The president doesn’t like to fire people, but he does have a penchant for drama.
Are Rod Rosenstein’s days numbered? On Monday the internet went through several news cycles in a few hours. Social media was convinced that the deputy attorney general had been fired, or resigned, or that his dismissal or resignation were imminent, unless of course they weren’t.
A fact and a theory help explain the fog obscuring Rosenstein’s status. Fact first: Despite his “You’re fired” TV catchphrase, President Trump loathes face-to-face confrontation and rarely fires anyone. Theory second: The Rosenstein controversy is useful to Trump as a dramatist, offering him the chance to deflect attention from the Brett Kavanaugh fiasco.
Rumor has it that Trump has long been itching to get rid of Rosenstein, who oversees Special Counsel Robert Mueller’s investigation of Russia’s attack on the 2016 election. But the Rosenstein affair blossomed with a Friday New York Times report on his musings about secretly recording Trump and seeking to remove Trump under the 25th Amendment, which permits replacement of an impaired chief executive. His state of mind at the time when he made these comments—was he serious or joking?—doesn’t matter all that much; if he indeed made them, it was highly inappropriate.
So far, Trump has chosen not to use the Times report as a pretext, and that makes a certain sort of sense.
During interviews I conducted with Trump for my 2015 biography of him, he told me that he is so conflict-averse that he had to get himself psyched up whenever he pretend-fired contestants on his reality TV show, The Apprentice. Indeed, the only story he shared about actually dismissing someone in real life involved workers whom he let go because Johnny Carson mistakenly thought they had swiped a coat from his Trump Tower apartment. Otherwise, Trump avoids such clashes. That’s why he sent an emissary with a letter when he fired FBI Director James Comey, and why White House Chief of Staff John Kelly was tasked with firing Steve Bannon and Anthony Scaramucci.
In Rosenstein’s case, Trump is no doubt wary of simply firing the man because he’s a serious person with a stellar reputation and real power of his own. And Trump knows that a storm of criticism would follow his dismissal, especially since Rosenstein’s offense is more a matter of personal disloyalty than dereliction of duty.
Despite Trump’s inaction, Rosenstein acted. As a normal bureaucrat serving at the pleasure of the president, he did the normal thing and reportedly offered his resignation to Kelly on Monday.
Never normal, it seems the Trump administration neither accepted nor rejected Rosenstein’s offer. Instead, in soap opera cliff-hanger fashion, the White House announced the next instalment will come on Thursday, when Trump returns from his trip to New York for the United Nations General Assembly. Look for TV network coverage of the Senate Judiciary Committee’s hearing on Kavanaugh to be interrupted for Rosenstein’s arrival at the White House, his departure, and even an impromptu presidential press conference.
This craziness, too, makes a certain sort of sense.

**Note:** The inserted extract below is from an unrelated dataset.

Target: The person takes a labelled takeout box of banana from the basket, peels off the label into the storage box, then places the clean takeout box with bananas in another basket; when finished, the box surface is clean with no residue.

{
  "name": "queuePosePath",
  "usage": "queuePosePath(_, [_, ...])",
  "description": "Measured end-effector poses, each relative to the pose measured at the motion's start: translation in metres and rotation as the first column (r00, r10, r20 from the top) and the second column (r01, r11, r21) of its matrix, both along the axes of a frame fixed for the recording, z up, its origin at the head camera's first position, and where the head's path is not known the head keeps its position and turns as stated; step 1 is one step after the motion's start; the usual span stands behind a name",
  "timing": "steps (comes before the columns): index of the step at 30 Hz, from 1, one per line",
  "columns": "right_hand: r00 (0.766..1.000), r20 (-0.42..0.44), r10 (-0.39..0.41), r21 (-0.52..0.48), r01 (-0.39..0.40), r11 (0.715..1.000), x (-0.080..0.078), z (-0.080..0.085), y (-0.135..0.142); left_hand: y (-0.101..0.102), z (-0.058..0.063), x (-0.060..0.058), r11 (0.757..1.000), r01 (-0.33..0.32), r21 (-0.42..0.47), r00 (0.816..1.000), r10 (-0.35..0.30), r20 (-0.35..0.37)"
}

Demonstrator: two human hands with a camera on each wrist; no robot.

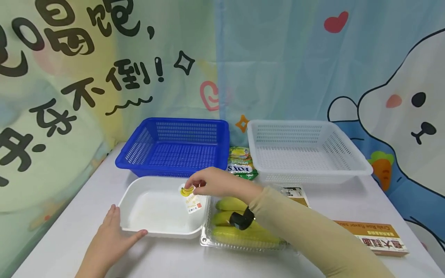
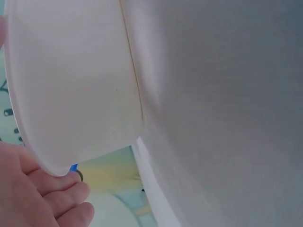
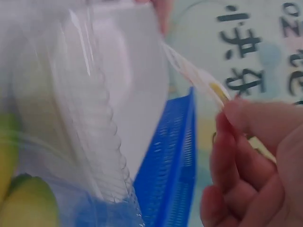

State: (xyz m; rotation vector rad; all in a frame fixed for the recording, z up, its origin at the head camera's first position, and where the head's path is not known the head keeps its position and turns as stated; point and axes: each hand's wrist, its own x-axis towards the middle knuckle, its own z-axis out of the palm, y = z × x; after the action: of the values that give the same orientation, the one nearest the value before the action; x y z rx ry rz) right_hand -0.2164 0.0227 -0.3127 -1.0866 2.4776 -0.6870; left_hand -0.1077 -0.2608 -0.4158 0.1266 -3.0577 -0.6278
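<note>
A white plastic tub (image 1: 153, 204) stands on the table at the front left. My left hand (image 1: 110, 238) spans its near left corner, straight fingers along the left side and thumb at the front rim. In the left wrist view the fingers (image 2: 57, 194) lie under the rim's corner. Over the tub's right side, my right hand (image 1: 212, 182) pinches a label with a banana picture (image 1: 193, 202) between thumb and index finger. The right wrist view shows the label (image 3: 199, 78) held by its edge. Beside the tub lies a clear clamshell box of bananas (image 1: 240, 235), partly hidden by the right forearm.
A blue basket (image 1: 174, 170) and a white basket (image 1: 309, 170) stand at the back. Between them is a green FOX'S bag (image 1: 241, 162). To the right lies a brown and white box (image 1: 379, 239); another package (image 1: 295, 192) shows partly behind the right sleeve. A printed curtain hangs behind.
</note>
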Motion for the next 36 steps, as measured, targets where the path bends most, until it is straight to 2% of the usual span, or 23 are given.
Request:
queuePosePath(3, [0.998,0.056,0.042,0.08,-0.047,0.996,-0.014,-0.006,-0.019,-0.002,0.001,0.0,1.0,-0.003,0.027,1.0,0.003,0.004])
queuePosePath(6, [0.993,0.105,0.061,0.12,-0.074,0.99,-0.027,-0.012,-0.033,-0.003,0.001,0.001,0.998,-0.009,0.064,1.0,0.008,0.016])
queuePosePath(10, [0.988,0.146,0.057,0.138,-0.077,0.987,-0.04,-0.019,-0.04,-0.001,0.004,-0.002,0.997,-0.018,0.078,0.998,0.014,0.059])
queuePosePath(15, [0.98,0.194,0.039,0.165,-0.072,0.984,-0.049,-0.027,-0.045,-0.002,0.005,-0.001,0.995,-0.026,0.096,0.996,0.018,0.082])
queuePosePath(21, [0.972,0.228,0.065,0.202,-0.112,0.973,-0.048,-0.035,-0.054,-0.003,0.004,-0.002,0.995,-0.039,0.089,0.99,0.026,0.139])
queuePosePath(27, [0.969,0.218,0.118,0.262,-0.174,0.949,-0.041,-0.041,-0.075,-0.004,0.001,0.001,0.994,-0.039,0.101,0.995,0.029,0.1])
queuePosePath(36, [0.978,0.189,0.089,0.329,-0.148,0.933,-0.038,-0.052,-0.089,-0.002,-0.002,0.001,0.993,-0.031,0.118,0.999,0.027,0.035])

The original scoop on Rosenstein’s offer to resign came from Axios reporter Jonathan Swan. Gabe Sherman, a Vanity Fair reporter, says his “source briefed on Trump’s thinking” believes that Swan’s “source with direct knowledge” was trying to kick Kavanaugh out of the news cycle.
Considering Trump’s penchant for manipulation and drama, I’d wager that’s right. I’d wager he has known about Rosenstein’s loose talk for weeks, if not months. As a man with a genius for seeing opportunities where others see threat, he would have reserved this information, waited for a moment when he needed to change the subject in Washington, and then authorized someone to give it to the New York Times. No matter what he says about fake news, Trump respects the Times and trusted that the paper would see the news value in the story—and run with it. (In the same way he knew Rosenstein was honorable and would tender his resignation.) A scandal was born, and the president could control how it would play out.
As he watched the Rosenstein story eclipse the Kavanaugh imbroglio, Trump must have felt like he had worked his magic. In the old days he had to be satisfied with persuading the New York tabloids that Carla Bruni and Kim Bassinger were hounding him for a date, or that the British royals were eying apartments at Trump Tower. Now he can get media outlets around the world to turn away from other news, all at once, and focus on whatever he pleases.
However, the Rosenstein news (or non-news) pushed Kavanaugh out of the chyrons only for a matter of hours. On the bigger stage Trump strides today, the stakes are much higher and the other players are more powerful. Reality is much harder to shape than reality TV.